§ **Work task**: Give the number of lines in the records below that hold "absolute"; nothing else is needed.

§ **Data section**:
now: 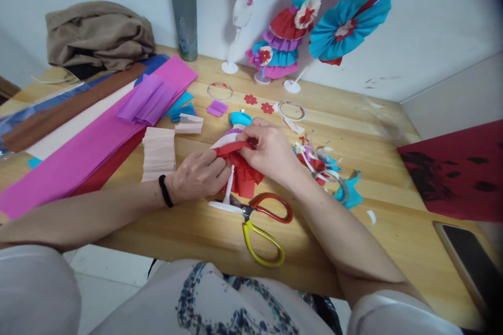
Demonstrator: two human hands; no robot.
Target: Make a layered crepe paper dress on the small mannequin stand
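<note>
Red crepe paper point(245, 175) is pinched between both of my hands, gathered into ruffles around a small white dress form. My left hand point(202, 172) closes on the paper's left end. On the right side, my right hand point(267, 146) grips the same paper with thumb and fingers. The dress form point(240, 118) lies tilted, its top wrapped in blue paper and its white round base towards me. Scissors point(247, 213) with one red and one yellow handle lie beside the base, blades partly behind it.
Left are folded crepe sheets point(98, 138), pleated cream paper point(158, 152) and a brown cloth point(100, 34). A bottle point(184, 10) and decorated dress form point(285, 36) stand at the wall. Tape rolls point(291, 110), red paper flowers point(250, 99), paper scraps point(318, 162) and a phone point(467, 261) lie about.
</note>
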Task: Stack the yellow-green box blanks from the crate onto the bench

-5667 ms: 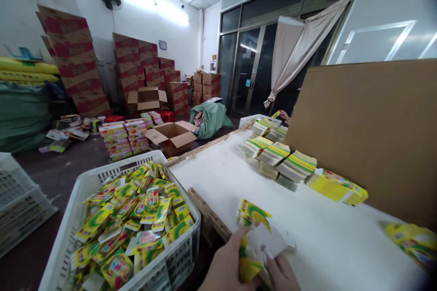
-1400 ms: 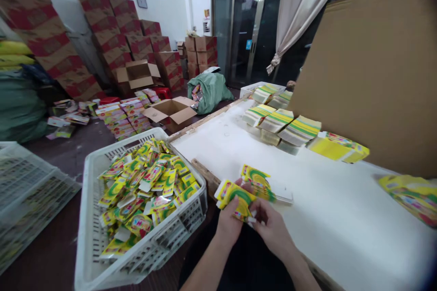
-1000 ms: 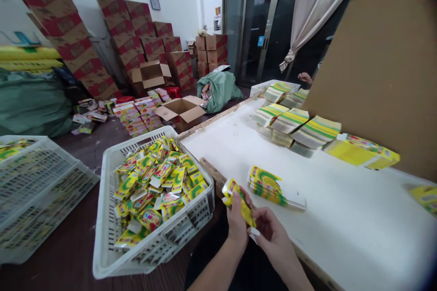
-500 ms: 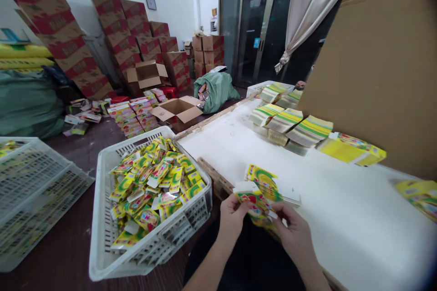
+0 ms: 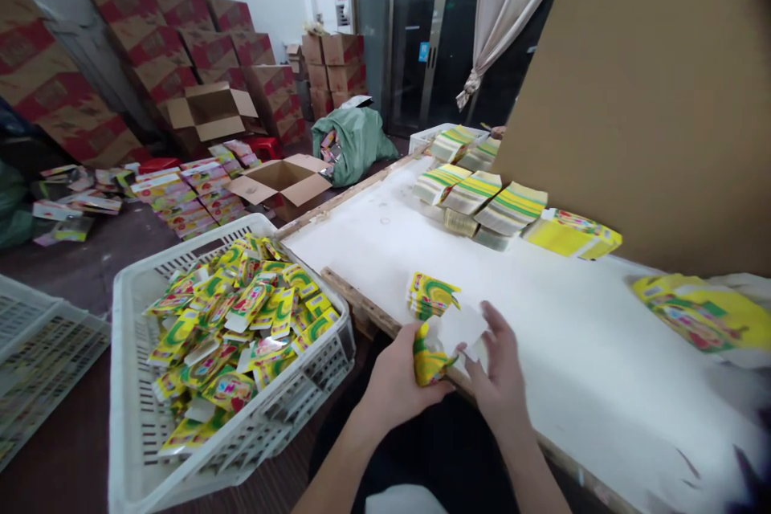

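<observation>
My left hand point(image 5: 394, 377) is closed around a small yellow-and-green carton point(image 5: 429, 361), held just over the table's near edge. White card point(image 5: 461, 328), seemingly the carton's plain inside or back, faces up between my hands. At its right side is my right hand point(image 5: 499, 373), thumb and fingers apart, the fingertips close to or touching the card's edge. Just beyond my left hand, a small pile of printed flat cartons point(image 5: 429, 293) lies on the white table point(image 5: 367, 245). A white plastic crate point(image 5: 129, 353) to the left holds many similar yellow cartons point(image 5: 246, 305).
Bundled carton stacks point(image 5: 511, 209) stand across the table by a large cardboard sheet point(image 5: 632, 96). Yellow printed packaging point(image 5: 704, 313) lies to the right. An open cardboard box point(image 5: 280, 181), a green sack point(image 5: 355, 144) and stacked boxes point(image 5: 150, 40) occupy the floor beyond.
The carton has turned from its printed front to show white card. My left hand has wrapped around it, and my right fingers have spread. The view has swung slightly right.
</observation>
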`<state>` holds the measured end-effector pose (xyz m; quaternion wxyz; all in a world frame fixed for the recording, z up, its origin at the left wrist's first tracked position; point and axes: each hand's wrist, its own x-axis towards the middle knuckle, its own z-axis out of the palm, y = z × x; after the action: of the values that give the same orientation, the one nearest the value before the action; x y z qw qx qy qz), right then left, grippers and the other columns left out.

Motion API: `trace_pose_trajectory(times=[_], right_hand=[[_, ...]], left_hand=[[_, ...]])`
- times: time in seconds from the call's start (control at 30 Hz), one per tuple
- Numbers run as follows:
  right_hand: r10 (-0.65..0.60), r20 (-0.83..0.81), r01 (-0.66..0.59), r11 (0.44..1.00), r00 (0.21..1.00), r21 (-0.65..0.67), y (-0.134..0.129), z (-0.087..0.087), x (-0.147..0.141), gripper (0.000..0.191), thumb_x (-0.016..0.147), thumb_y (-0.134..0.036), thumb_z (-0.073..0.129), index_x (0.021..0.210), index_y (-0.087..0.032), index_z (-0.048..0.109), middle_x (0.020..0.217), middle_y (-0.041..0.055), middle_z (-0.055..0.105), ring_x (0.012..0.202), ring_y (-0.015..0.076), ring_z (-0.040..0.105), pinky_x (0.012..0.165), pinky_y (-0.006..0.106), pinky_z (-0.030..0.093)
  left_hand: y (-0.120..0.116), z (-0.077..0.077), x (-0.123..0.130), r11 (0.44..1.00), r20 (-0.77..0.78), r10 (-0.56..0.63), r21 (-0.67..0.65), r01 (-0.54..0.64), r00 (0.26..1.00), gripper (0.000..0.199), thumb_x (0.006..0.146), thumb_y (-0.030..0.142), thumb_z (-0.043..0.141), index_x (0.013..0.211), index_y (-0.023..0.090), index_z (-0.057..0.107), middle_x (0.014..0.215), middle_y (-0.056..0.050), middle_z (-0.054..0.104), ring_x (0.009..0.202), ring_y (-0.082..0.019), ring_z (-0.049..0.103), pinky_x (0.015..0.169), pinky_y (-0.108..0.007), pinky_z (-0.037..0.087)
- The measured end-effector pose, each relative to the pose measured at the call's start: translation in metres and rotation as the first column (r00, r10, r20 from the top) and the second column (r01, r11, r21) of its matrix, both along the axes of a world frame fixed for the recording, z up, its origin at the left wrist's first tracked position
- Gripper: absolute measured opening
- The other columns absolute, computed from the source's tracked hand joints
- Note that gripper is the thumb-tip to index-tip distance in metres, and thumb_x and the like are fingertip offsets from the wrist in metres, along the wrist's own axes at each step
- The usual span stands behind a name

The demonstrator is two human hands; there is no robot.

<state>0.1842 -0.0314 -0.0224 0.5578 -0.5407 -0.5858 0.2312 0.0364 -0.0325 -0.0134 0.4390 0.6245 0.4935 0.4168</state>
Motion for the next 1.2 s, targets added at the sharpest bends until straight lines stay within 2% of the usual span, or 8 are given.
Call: trace_pose_trajectory(times=[0.23, 0.47, 0.63, 0.73, 0.8, 0.87, 1.0, 1.2], right_hand=[[0.217, -0.560, -0.456, 0.827, 0.800, -0.330, -0.002, -0.004, -0.016, 0.042, 0.078, -0.032, 0.050, 0.119, -0.022, 0.050, 0.132, 0.0047, 0.045, 0.122, 0.0221, 0.039, 0.102, 0.039, 0.029], [0.391, -0.164, -0.423, 0.863, 0.906, -0.276, -0.010, -0.010, -0.010, 0.061, 0.075, -0.025, 0.054, 0.133, -0.026, 0.032, 0.140, 0.0029, 0.033, 0.127, 0.0241, 0.031, 0.105, 0.045, 0.023], [0.354, 0.068, -0.337, 0.923, 0.933, -0.185, -0.006, -0.012, -0.005, 0.048, 0.078, -0.014, 0.044, 0.123, -0.027, 0.048, 0.134, 0.0023, 0.042, 0.123, 0.0220, 0.038, 0.103, 0.041, 0.029], [0.168, -0.050, -0.175, 0.966, 0.984, -0.192, 0.000, -0.016, -0.004, 0.049, 0.082, -0.019, 0.040, 0.131, -0.025, 0.037, 0.133, 0.0044, 0.044, 0.122, 0.0214, 0.040, 0.100, 0.042, 0.034], [0.189, -0.031, -0.191, 0.967, 0.982, -0.166, 0.001, -0.020, -0.005, 0.050, 0.083, -0.021, 0.042, 0.132, -0.024, 0.034, 0.135, 0.0046, 0.041, 0.124, 0.0220, 0.037, 0.100, 0.042, 0.033], [0.245, 0.071, -0.237, 0.965, 0.967, -0.110, 0.000, -0.022, -0.006, 0.050, 0.081, -0.021, 0.046, 0.130, -0.025, 0.037, 0.136, 0.0048, 0.039, 0.127, 0.0231, 0.032, 0.101, 0.042, 0.032], [0.330, 0.241, -0.317, 0.944, 0.913, -0.091, -0.005, -0.018, -0.004, 0.044, 0.076, -0.018, 0.055, 0.119, -0.026, 0.053, 0.134, 0.0071, 0.042, 0.123, 0.0250, 0.039, 0.097, 0.038, 0.039], [0.377, 0.358, -0.360, 0.926, 0.854, -0.117, -0.007, -0.012, -0.007, 0.049, 0.075, -0.012, 0.050, 0.121, -0.030, 0.049, 0.139, 0.0045, 0.034, 0.123, 0.0246, 0.037, 0.097, 0.037, 0.038]], left_hand=[[-0.007, 0.001, 0.004, 0.975, -0.201, -0.157, 0.126, 0.185, 0.967, 0.073, 0.055, 0.018, 0.067, 0.120, 0.026, 0.036, 0.116, -0.005, 0.050, 0.099, -0.025, 0.052, 0.085, -0.036, 0.040], [-0.002, -0.008, -0.002, 0.973, -0.302, -0.181, 0.085, 0.216, 0.936, 0.065, 0.057, 0.015, 0.060, 0.117, 0.022, 0.034, 0.095, -0.006, 0.058, 0.079, -0.023, 0.058, 0.070, -0.034, 0.046], [0.004, -0.016, -0.001, 0.959, -0.097, 0.124, 0.266, -0.094, 0.988, 0.078, 0.054, 0.016, 0.070, 0.124, 0.021, 0.036, 0.124, -0.013, 0.044, 0.117, -0.030, 0.039, 0.098, -0.045, 0.029], [0.007, -0.015, 0.001, 0.955, 0.214, 0.265, 0.080, -0.287, 0.940, 0.086, 0.045, 0.019, 0.079, 0.122, 0.022, 0.041, 0.125, -0.013, 0.044, 0.119, -0.033, 0.036, 0.100, -0.049, 0.026], [0.008, -0.012, 0.003, 0.962, 0.529, 0.274, -0.147, -0.231, 0.803, 0.077, 0.052, 0.021, 0.076, 0.120, 0.023, 0.041, 0.125, -0.012, 0.045, 0.114, -0.031, 0.044, 0.094, -0.046, 0.036], [0.010, -0.009, 0.005, 0.940, 0.774, 0.336, -0.310, -0.143, 0.536, 0.059, 0.064, 0.023, 0.069, 0.117, 0.024, 0.043, 0.126, -0.010, 0.046, 0.111, -0.027, 0.049, 0.089, -0.041, 0.042], [0.016, -0.007, 0.008, 0.859, 0.853, 0.511, -0.504, -0.090, 0.106, 0.030, 0.074, 0.023, 0.060, 0.102, 0.019, 0.053, 0.105, -0.007, 0.059, 0.098, -0.020, 0.058, 0.087, -0.036, 0.045], [0.014, -0.003, 0.014, 0.882, 0.884, 0.467, -0.463, -0.088, 0.035, 0.015, 0.075, 0.024, 0.058, 0.087, 0.016, 0.056, 0.084, -0.004, 0.063, 0.085, -0.017, 0.062, 0.082, -0.034, 0.047]])
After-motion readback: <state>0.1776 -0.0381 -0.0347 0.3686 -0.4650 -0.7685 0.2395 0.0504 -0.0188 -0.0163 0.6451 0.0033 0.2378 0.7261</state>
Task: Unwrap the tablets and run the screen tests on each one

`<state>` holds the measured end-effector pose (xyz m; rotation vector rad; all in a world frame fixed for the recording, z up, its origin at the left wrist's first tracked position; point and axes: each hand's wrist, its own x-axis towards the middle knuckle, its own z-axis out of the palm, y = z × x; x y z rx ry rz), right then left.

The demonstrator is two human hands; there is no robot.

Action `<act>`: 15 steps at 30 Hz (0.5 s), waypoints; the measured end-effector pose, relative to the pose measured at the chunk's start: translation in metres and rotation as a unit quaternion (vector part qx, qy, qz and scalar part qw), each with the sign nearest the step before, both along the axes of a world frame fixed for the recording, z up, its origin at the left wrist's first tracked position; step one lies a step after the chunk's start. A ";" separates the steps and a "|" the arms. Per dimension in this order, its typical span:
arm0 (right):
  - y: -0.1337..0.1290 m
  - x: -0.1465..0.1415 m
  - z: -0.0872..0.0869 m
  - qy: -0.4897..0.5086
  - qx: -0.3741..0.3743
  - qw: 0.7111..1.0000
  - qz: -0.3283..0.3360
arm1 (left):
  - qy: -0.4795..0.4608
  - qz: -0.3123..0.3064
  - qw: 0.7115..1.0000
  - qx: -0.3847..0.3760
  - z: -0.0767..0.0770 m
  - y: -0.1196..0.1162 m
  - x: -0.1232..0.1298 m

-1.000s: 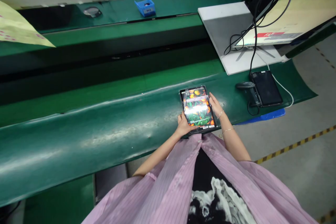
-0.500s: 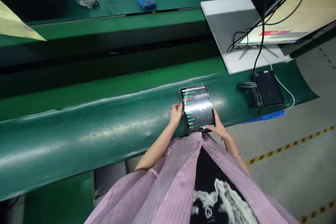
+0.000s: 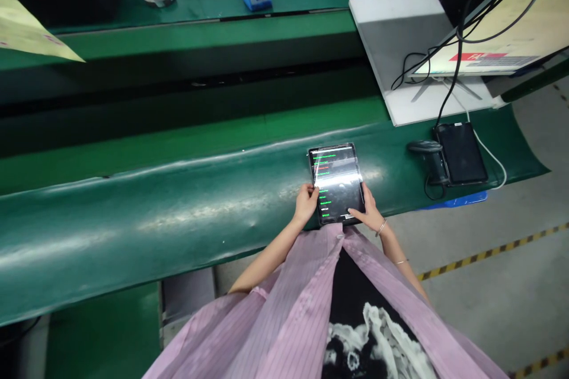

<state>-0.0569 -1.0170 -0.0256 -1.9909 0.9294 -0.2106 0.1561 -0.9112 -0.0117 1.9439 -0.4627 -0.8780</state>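
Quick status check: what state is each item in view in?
Tablet: screen lit, green text list on dark background, lying on the belt
Left hand: fingers over the tablet's left edge
Right hand: fingertip on the tablet's screen, near the bottom
Green conveyor belt: curved, glossy
Monitor: on, pale page with red banner
Black tablet: screen dark, lying flat

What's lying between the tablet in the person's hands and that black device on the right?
Head view: a black handheld scanner lies on the green mat between the tablet and the black device.
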 end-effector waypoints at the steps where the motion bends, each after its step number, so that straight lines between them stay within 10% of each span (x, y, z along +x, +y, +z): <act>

§ **Response**: 2